# Work task:
Each line in the records below that has the word "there" should be copied.

── Supplied data

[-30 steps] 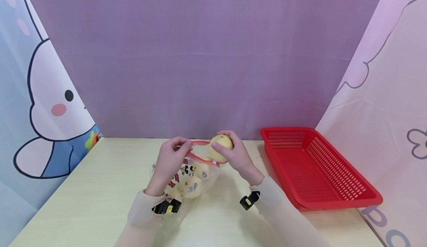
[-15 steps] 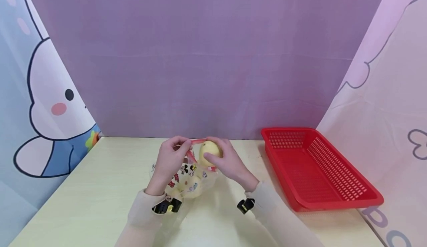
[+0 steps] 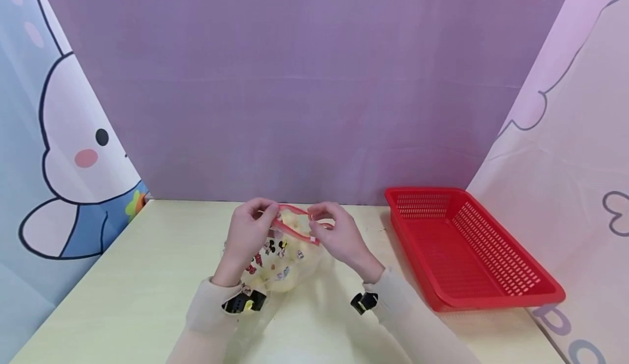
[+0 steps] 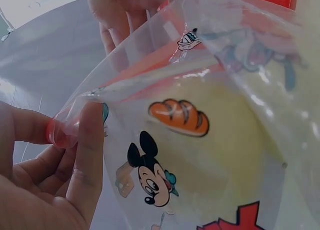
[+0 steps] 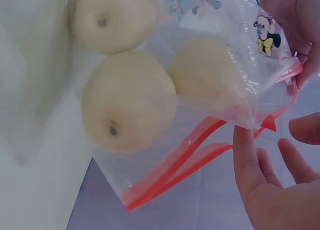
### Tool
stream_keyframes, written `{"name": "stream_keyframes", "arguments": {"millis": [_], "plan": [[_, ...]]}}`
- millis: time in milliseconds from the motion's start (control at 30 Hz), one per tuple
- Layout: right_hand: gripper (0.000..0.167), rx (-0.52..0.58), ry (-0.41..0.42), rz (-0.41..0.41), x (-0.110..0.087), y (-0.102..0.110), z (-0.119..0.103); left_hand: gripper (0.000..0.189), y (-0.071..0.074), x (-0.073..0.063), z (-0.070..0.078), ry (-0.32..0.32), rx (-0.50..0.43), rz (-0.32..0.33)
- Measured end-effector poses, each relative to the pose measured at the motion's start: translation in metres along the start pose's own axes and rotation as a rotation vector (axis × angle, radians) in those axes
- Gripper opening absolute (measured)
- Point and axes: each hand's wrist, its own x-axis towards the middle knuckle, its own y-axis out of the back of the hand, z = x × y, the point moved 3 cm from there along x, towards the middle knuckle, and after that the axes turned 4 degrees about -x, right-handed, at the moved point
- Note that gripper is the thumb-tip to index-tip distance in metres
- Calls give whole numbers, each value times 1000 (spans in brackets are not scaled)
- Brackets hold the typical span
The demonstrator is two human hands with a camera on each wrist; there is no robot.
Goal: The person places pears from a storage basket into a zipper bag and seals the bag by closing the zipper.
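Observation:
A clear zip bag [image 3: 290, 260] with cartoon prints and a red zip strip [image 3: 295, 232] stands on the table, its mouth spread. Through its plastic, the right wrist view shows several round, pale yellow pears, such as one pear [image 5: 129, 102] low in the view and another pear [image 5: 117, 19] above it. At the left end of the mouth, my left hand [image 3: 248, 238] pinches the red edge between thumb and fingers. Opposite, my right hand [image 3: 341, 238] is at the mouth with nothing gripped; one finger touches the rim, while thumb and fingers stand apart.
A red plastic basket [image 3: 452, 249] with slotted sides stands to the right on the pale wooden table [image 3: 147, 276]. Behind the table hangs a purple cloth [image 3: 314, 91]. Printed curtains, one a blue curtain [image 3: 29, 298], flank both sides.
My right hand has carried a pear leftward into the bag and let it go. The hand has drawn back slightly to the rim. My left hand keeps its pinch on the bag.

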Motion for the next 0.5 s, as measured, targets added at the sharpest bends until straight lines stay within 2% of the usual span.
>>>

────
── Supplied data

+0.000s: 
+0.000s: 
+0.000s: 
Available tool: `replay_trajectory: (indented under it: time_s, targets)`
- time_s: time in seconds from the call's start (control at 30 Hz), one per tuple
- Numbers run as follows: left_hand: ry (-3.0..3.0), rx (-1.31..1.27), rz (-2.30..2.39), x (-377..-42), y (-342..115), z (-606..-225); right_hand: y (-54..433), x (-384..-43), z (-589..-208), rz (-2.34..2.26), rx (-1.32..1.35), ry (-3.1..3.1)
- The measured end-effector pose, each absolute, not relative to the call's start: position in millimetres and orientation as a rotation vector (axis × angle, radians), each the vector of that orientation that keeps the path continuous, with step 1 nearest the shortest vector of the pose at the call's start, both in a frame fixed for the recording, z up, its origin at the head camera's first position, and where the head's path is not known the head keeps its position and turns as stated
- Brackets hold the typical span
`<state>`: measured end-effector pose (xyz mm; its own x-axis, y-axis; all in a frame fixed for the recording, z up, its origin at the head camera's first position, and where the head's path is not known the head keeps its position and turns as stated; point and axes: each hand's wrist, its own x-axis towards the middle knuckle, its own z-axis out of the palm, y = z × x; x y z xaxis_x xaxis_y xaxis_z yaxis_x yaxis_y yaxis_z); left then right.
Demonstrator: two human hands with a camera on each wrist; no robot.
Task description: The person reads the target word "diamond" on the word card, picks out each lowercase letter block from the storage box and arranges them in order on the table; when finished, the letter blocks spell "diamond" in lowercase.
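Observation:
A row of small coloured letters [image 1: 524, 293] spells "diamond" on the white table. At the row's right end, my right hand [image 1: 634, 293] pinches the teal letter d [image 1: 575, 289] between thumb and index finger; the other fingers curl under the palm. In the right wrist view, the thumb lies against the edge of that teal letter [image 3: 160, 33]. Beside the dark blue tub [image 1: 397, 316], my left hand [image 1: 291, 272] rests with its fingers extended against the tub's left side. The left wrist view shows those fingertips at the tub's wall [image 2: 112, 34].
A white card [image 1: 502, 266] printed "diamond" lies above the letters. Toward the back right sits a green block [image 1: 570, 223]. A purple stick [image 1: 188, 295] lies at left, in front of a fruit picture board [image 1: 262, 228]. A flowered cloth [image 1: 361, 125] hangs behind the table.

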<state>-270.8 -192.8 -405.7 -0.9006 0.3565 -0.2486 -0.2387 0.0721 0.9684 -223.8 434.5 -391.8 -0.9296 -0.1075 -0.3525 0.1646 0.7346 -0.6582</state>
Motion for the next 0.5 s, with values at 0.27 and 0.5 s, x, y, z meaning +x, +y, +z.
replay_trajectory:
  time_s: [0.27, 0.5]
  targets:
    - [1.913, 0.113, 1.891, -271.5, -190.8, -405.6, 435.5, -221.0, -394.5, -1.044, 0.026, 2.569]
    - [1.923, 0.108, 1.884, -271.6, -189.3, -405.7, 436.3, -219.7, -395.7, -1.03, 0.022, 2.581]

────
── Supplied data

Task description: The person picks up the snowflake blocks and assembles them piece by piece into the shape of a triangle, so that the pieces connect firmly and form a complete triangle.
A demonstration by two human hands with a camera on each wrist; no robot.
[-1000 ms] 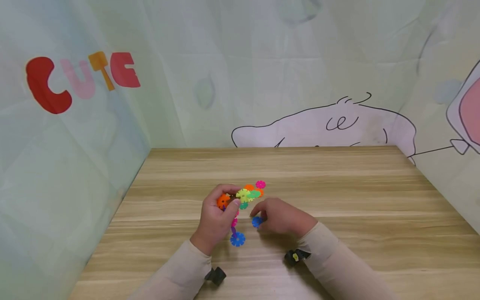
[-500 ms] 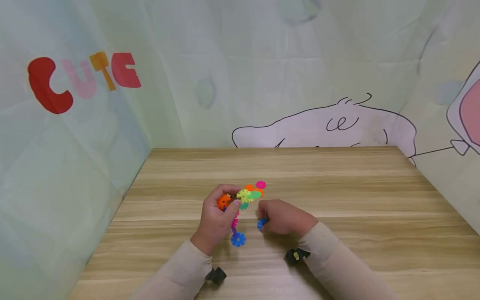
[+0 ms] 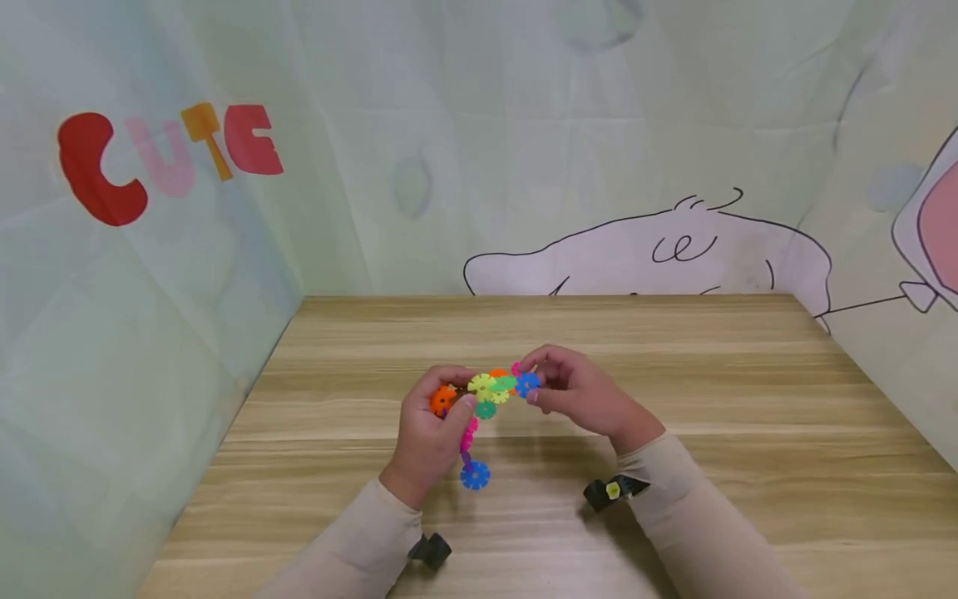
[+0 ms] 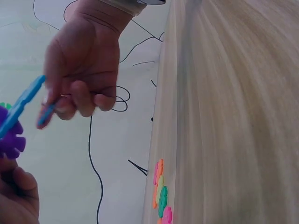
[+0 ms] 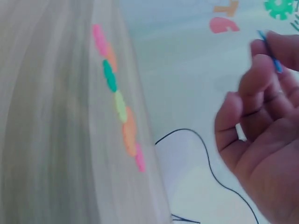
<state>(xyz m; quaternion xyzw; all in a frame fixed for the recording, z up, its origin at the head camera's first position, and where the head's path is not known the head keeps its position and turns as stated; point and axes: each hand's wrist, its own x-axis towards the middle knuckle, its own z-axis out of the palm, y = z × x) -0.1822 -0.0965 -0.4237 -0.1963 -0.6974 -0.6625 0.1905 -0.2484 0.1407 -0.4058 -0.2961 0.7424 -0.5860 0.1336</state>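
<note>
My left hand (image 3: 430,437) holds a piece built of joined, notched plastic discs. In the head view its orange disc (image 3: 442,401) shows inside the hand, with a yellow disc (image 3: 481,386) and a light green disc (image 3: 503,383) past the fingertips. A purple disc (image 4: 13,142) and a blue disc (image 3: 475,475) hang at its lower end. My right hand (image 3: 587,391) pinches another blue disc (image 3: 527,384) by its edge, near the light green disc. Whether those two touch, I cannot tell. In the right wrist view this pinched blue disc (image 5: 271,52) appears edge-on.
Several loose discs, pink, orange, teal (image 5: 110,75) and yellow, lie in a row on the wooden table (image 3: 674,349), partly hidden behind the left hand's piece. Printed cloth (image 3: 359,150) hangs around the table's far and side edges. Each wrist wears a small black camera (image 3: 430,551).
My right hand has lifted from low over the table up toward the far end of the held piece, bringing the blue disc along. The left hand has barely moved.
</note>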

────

# Reply:
- Point and axes: each hand's wrist, its own x-axis towards the middle knuckle, its own y-axis out of the back of the hand, z = x × y, the point moved 3 cm from there along x, towards the middle knuckle, and after that the axes turned 4 degrees about -x, right-handed, at the moved point
The demonstrator is two human hands with a camera on each wrist; there is no robot.

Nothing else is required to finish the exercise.